■ Your assignment:
Within the material that follows, how many lines include the string "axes"? Answer with the number and nothing more.
####
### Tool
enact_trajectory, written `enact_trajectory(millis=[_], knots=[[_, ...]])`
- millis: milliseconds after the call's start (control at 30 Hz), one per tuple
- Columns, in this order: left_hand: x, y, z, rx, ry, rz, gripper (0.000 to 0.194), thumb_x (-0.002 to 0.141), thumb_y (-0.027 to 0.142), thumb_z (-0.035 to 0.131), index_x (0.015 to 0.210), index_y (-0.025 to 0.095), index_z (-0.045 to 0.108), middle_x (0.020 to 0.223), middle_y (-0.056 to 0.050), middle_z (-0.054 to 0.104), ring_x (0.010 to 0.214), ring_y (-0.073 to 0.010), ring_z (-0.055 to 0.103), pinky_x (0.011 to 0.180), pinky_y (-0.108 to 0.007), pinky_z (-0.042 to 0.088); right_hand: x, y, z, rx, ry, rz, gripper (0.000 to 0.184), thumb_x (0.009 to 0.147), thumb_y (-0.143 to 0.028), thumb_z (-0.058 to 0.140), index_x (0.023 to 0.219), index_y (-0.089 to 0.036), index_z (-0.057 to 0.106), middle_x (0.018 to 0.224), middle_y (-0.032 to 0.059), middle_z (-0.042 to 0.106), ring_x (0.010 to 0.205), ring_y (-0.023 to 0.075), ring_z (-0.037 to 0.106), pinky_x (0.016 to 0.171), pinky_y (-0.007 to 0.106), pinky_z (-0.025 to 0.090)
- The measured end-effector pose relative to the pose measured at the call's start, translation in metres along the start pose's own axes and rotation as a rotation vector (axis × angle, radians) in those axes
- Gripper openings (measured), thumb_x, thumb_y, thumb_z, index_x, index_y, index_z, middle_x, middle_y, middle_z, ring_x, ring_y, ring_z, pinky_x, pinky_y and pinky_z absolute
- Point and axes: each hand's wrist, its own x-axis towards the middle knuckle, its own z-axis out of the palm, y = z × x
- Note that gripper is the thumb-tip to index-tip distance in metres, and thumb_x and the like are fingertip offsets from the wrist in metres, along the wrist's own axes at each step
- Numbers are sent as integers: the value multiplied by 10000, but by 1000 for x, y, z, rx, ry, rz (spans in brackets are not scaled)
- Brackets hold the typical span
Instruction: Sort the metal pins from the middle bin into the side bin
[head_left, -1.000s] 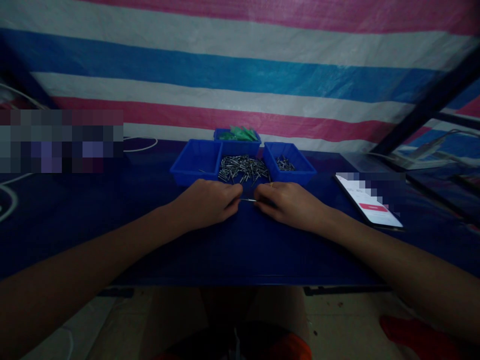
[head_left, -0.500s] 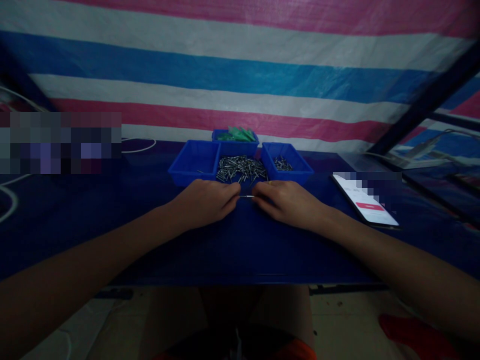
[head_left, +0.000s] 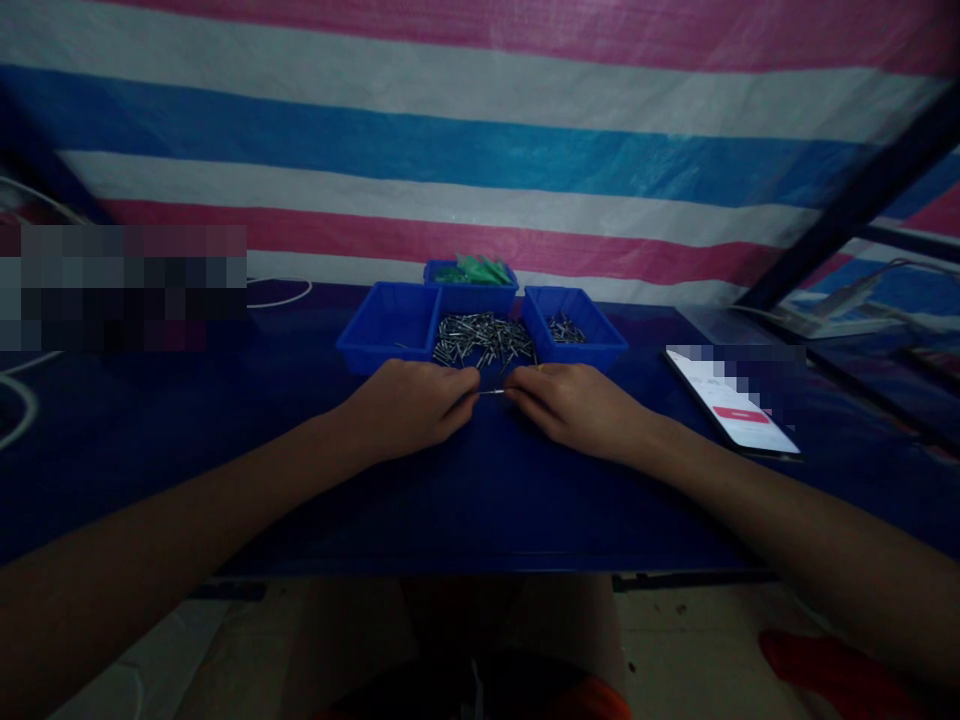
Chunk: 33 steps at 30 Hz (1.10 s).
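Between my two hands, just above the blue table, runs a thin metal rod, roughly level, its ends hidden by fingers. My left hand pinches its left end; my right hand pinches the other. Whether it is one piece or two joined I cannot tell. Behind the hands lies a loose heap of small metal rods. A blue bin stands on the heap's left with a small thin piece in it. On its right, another blue bin holds several metal pieces.
A third blue bin behind the heap holds green packets. Right of my hands lies a phone with a lit screen. White cables lie at the left. A striped sheet hangs behind the table.
Both hands keep their pinch in nearly the same place. The rod between them is tilted very slightly differently. The bins and the heap stay put.
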Motion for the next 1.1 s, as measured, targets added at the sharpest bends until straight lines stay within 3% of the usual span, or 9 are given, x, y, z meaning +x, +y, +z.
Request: enact_trajectory(millis=[267, 1100], knots=[[-1, 0, 2, -8, 17, 11, 191, 893, 294, 375, 814, 195, 517, 665, 22, 606, 606, -131, 591, 480, -262, 225, 0, 2, 1, 5, 5, -24, 202, 910, -300, 406, 899, -160, 551, 781, 34, 608, 700, 136, 566, 615, 248, 357], [0, 0, 0, 13, 13, -19, 212, 886, 317, 384, 788, 198, 529, 656, 22, 601, 604, -141, 589, 488, -263, 242, 1, 1, 0, 12, -7, -18, 270, 940, -297, 336, 871, -152, 554, 770, 39, 603, 677, 124, 549, 621, 248, 351]])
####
■ Answer below:
3